When the word "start" appears in a line of the data below, list that line.
───── EXERCISE DATA ─────
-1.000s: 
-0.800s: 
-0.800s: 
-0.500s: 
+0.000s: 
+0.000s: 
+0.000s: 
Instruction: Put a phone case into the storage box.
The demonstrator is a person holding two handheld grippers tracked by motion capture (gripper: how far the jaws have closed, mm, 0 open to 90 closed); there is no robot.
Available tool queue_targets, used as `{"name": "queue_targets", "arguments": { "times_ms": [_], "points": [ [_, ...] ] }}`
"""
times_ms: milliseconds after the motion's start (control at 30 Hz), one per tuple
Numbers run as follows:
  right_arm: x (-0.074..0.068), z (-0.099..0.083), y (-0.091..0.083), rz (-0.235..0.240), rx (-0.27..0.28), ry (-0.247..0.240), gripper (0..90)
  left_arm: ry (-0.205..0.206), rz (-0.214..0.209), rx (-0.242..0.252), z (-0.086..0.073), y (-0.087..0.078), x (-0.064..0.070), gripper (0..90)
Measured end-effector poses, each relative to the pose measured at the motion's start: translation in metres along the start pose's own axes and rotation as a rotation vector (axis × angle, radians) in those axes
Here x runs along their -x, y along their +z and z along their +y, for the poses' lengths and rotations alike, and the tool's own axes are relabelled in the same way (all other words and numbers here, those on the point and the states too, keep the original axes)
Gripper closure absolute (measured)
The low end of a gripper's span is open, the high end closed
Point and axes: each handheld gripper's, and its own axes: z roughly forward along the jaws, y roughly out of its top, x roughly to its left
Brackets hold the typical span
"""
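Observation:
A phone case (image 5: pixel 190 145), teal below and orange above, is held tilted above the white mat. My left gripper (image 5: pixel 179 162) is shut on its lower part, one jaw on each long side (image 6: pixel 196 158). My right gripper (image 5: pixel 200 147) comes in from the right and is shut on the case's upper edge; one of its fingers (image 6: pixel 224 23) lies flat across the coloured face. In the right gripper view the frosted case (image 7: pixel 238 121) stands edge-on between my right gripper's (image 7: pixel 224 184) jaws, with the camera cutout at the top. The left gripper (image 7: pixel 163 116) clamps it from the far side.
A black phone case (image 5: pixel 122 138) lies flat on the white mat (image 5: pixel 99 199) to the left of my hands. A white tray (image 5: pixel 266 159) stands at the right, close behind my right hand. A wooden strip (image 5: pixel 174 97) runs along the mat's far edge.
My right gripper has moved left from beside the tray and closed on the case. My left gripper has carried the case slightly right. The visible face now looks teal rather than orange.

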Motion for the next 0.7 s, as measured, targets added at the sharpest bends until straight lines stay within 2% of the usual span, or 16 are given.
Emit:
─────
--- THE COMPLETED TASK ---
times_ms: milliseconds after the motion's start (control at 30 Hz), one per tuple
Measured end-effector poses, each relative to the pose measured at the motion's start: translation in metres along the start pose's own axes and rotation as a rotation vector (axis × angle, radians) in those axes

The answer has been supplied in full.